What advice would you give parents with creative kids? What do you think is the best way to encourage without stifling their personal style?
FM – I never consciously tried for it, but recently both our kids said that they felt privileged to have been encouraged to do their own thing, to take risks and not fear failing. They had terrific teachers in elementary school, and the foundations for caring, hardworking and responsible adults were laid then. I also think they were lucky to have two parents who are college dropouts. We’re willing to pay for college, but always insisted they should focus on doing things, or taking classes they were interested in, and never worry about grades.
Can you recommend any up-and-coming graphic novelists that we should look out for?
FM – At TOON, I publish some of the best up-and-coming comics artists I know. We just released a debut graphic novel from David Nytra, who is a genius at creating beautiful imaginary worlds. And Frank Viva, the author of A Trip to the Bottom of the World, and a designer I first published on the cover of the New Yorker, is doing some of the most exciting children’s book nowadays. I also edited Best American Comics this year, which offered the opportunity to spotlight both established and upcoming artists like Nora Krug, Dakota McFadzean, or Jesse Jacobs.
As a long-time resident of New York, do you have any recommendations for visiting families looking to do something different?
FM – Walk around—cities are great for walking. Sit at a café terrace, and just look at the people passing by; try to guess their story, where they’re from. Go to Astoria, or some of the otherworldly neighborhoods in Queens and Brooklyn. You can go around the whole world with our subway. The promenades along the Hudson, the East River under the bridges, are wonderful places for family bike rides (there are bike rental places.) Take the ferry, then walk or bike in Staten Island. Of course, no visit to New York would be complete without a trip to the American Museum of Natural History. And for kids who love to read, take them to McNally Jackson Bookstore, Greenlight Bookstore, the Strand, or various B&N, and to all the city’s public libraries. Most are set up to let kids sit down and take reading breaks.
Cathy from Anorak magazine added this question. At Anorak, we love comics, and deplore the fact they are often considered the poor cousins of story-telling/publishing. In your opinion, what does the comics art form achieve that picture books or wordy books don’t?
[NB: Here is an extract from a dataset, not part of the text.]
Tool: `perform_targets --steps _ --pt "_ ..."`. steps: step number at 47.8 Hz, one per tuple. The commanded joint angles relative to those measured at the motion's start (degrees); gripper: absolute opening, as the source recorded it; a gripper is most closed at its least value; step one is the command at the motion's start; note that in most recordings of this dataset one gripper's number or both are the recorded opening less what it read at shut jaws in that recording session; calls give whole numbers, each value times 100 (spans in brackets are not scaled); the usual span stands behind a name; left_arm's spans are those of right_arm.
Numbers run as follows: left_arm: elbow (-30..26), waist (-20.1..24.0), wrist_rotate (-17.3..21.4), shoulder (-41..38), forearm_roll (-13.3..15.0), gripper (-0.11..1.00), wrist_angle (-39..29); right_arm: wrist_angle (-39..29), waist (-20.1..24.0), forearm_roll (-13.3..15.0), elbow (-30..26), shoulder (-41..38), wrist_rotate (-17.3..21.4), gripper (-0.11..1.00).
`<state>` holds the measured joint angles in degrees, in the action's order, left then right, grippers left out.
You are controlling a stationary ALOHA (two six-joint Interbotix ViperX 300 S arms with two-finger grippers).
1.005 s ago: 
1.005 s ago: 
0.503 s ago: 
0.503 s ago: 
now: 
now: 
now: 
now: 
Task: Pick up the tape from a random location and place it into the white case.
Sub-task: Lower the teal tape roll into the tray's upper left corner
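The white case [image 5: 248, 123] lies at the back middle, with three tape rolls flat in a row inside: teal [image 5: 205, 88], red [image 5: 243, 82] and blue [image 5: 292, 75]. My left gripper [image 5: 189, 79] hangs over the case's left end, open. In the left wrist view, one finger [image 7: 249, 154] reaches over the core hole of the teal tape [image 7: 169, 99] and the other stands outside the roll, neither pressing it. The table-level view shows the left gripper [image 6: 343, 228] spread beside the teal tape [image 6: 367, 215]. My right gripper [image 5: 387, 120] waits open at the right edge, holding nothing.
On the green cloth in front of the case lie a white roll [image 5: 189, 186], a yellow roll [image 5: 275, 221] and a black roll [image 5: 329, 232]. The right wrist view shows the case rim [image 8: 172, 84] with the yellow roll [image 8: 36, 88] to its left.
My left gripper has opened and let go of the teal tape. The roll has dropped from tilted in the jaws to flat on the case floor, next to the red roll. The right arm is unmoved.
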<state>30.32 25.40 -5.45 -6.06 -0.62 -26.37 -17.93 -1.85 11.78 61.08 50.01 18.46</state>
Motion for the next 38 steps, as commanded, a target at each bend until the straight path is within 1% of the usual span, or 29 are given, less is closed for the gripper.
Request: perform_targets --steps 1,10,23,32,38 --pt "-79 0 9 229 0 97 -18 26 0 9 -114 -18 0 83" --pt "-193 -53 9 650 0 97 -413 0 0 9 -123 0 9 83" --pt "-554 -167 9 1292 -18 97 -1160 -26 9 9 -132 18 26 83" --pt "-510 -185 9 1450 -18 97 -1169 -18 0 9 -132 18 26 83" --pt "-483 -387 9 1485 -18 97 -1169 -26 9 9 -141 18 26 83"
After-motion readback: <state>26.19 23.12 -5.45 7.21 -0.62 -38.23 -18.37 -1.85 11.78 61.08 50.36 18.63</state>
FM – Comics truly are a natural fit for the needs of young readers. They learn reading from left to right and top to bottom. They learn sequencing and linear storytelling. Looking at speech balloons, they understand that written dialogue is a transcription of spoken language. The visual language requires a lot of sophisticated inference, metaphors, and associations, but it trains young readers to focus and extract the story juice out of a book. The instant kids get their hands on our books, they’re hooked; the real challenge has been convincing reluctant adults that the comic format helps their children!